What you will do - Give the records once more, exactly as they stand.

------------

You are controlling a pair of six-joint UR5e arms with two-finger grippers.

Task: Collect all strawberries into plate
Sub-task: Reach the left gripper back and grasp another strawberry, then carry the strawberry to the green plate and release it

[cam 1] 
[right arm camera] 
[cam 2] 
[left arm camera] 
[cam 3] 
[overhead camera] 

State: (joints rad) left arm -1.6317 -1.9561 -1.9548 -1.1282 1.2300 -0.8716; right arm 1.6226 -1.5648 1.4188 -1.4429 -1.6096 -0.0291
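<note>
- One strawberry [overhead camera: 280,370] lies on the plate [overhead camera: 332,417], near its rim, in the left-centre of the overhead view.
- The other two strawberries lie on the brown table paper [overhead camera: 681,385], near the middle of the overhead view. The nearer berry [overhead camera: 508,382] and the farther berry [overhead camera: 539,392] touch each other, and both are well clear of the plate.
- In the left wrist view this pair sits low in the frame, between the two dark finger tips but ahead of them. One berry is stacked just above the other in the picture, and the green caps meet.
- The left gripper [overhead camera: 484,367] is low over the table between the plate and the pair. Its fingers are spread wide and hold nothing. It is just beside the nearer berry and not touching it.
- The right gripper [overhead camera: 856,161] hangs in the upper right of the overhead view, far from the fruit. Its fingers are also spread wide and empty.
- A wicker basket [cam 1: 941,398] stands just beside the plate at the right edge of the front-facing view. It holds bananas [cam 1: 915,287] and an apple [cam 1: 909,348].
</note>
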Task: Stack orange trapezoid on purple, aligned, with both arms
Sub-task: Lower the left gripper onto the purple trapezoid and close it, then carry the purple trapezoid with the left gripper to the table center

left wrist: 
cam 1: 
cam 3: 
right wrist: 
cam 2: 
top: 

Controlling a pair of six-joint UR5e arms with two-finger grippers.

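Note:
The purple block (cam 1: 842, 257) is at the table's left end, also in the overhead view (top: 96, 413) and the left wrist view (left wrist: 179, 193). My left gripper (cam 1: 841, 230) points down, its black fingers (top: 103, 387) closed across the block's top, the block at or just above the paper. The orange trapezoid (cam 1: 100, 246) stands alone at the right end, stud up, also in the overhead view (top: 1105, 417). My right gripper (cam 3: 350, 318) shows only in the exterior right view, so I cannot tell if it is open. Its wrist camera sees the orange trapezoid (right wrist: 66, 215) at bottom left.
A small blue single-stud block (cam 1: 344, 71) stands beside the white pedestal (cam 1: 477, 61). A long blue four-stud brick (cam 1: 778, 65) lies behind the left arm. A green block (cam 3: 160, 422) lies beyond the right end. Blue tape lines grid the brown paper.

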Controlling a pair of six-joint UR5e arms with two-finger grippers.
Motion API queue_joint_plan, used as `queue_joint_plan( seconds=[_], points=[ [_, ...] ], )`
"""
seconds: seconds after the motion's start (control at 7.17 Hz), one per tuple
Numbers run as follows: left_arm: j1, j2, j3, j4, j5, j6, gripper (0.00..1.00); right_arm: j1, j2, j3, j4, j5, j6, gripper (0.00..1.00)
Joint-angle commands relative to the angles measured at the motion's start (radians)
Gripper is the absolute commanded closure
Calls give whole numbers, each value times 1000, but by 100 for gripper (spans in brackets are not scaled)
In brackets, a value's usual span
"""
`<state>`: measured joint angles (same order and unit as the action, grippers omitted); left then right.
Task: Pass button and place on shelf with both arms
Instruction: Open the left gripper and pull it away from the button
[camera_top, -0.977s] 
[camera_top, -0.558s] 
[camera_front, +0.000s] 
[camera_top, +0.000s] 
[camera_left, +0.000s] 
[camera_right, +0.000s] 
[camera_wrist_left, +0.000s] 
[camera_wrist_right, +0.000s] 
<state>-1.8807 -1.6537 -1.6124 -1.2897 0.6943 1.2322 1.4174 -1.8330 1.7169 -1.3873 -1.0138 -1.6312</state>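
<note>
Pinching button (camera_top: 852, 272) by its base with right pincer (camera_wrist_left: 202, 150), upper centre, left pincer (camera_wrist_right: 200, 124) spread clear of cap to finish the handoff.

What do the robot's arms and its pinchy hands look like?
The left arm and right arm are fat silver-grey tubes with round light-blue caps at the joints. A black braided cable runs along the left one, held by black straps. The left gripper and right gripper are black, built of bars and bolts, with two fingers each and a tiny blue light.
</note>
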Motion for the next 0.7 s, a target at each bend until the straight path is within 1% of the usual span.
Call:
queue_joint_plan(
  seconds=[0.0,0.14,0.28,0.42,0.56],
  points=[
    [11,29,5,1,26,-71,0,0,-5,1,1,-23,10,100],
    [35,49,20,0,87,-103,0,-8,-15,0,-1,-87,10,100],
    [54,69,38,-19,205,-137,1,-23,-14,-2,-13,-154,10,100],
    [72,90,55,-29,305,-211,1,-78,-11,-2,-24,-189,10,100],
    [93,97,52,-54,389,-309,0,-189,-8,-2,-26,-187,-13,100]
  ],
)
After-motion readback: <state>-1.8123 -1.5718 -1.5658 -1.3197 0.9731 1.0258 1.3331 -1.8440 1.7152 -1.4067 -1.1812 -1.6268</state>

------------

Finished exercise -
You are controlling a pair of six-joint UR5e arms with two-finger grippers.

Task: Collect all strawberries into plate
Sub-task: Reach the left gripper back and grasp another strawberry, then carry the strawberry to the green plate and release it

[cam 1] 
[right arm camera] 
[cam 2] 
[left arm camera] 
[cam 3] 
[overhead camera] 

State: (joints rad) left arm -1.6317 -1.9561 -1.9548 -1.1282 1.2300 -0.8716; right arm 1.6226 -1.5648 1.4188 -1.4429 -1.6096 -0.0291
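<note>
- One strawberry [overhead camera: 280,370] lies on the plate [overhead camera: 332,417], near its rim, in the left-centre of the overhead view.
- The other two strawberries lie on the brown table paper [overhead camera: 681,385], near the middle of the overhead view. The nearer berry [overhead camera: 508,382] and the farther berry [overhead camera: 539,392] touch each other, and both are well clear of the plate.
- In the left wrist view this pair sits low in the frame, between the two dark finger tips but ahead of them. One berry is stacked just above the other in the picture, and the green caps meet.
- The left gripper [overhead camera: 484,367] is low over the table between the plate and the pair. Its fingers are spread wide and hold nothing. It is just beside the nearer berry and not touching it.
- The right gripper [overhead camera: 856,161] hangs in the upper right of the overhead view, far from the fruit. Its fingers are also spread wide and empty.
- A wicker basket [cam 1: 941,398] stands just beside the plate at the right edge of the front-facing view. It holds bananas [cam 1: 915,287] and an apple [cam 1: 909,348].
</note>
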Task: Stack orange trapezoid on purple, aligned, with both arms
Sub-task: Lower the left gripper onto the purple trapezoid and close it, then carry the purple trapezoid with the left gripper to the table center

left wrist: 
cam 1: 
cam 3: 
right wrist: 
cam 2: 
top: 

Controlling a pair of six-joint UR5e arms with two-finger grippers.

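Note:
The purple block (cam 1: 842, 257) is at the table's left end, also in the overhead view (top: 96, 413) and the left wrist view (left wrist: 179, 193). My left gripper (cam 1: 841, 230) points down, its black fingers (top: 103, 387) closed across the block's top, the block at or just above the paper. The orange trapezoid (cam 1: 100, 246) stands alone at the right end, stud up, also in the overhead view (top: 1105, 417). My right gripper (cam 3: 350, 318) shows only in the exterior right view, so I cannot tell if it is open. Its wrist camera sees the orange trapezoid (right wrist: 66, 215) at bottom left.
A small blue single-stud block (cam 1: 344, 71) stands beside the white pedestal (cam 1: 477, 61). A long blue four-stud brick (cam 1: 778, 65) lies behind the left arm. A green block (cam 3: 160, 422) lies beyond the right end. Blue tape lines grid the brown paper.
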
Controlling a pair of six-joint UR5e arms with two-finger grippers.
Motion API queue_joint_plan, used as `queue_joint_plan( seconds=[_], points=[ [_, ...] ], )`
"""
seconds: seconds after the motion's start (control at 7.17 Hz), one per tuple
Numbers run as follows: left_arm: j1, j2, j3, j4, j5, j6, gripper (0.00..1.00); right_arm: j1, j2, j3, j4, j5, j6, gripper (0.00..1.00)
Joint-angle commands relative to the angles measured at the motion's start (radians)
Gripper is the absolute commanded closure
Calls give whole numbers, each value times 1000, but by 100 for gripper (spans in brackets are not scaled)
In brackets, a value's usual span
"""
`<state>`: measured joint angles (same order and unit as the action, grippers omitted); left then right.
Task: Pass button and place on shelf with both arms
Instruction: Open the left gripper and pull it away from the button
[camera_top, -0.977s] 
[camera_top, -0.558s] 
[camera_front, +0.000s] 
[camera_top, +0.000s] 
[camera_left, +0.000s] 
[camera_right, +0.000s] 
[camera_wrist_left, +0.000s] 
[camera_wrist_right, +0.000s] 
<state>-1.8807 -1.6537 -1.6124 -1.2897 0.6943 1.2322 1.4174 -1.8330 1.7169 -1.3873 -1.0138 -1.6312</state>
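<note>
Pinching button (camera_top: 852, 272) by its base with right pincer (camera_wrist_left: 202, 150), upper centre, left pincer (camera_wrist_right: 200, 124) spread clear of cap to finish the handoff.

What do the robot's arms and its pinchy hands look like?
The left arm and right arm are fat silver-grey tubes with round light-blue caps at the joints. A black braided cable runs along the left one, held by black straps. The left gripper and right gripper are black, built of bars and bolts, with two fingers each and a tiny blue light.
</note>
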Motion for the next 0.7 s, a target at each bend until the straight path is within 1% of the usual span.
Call:
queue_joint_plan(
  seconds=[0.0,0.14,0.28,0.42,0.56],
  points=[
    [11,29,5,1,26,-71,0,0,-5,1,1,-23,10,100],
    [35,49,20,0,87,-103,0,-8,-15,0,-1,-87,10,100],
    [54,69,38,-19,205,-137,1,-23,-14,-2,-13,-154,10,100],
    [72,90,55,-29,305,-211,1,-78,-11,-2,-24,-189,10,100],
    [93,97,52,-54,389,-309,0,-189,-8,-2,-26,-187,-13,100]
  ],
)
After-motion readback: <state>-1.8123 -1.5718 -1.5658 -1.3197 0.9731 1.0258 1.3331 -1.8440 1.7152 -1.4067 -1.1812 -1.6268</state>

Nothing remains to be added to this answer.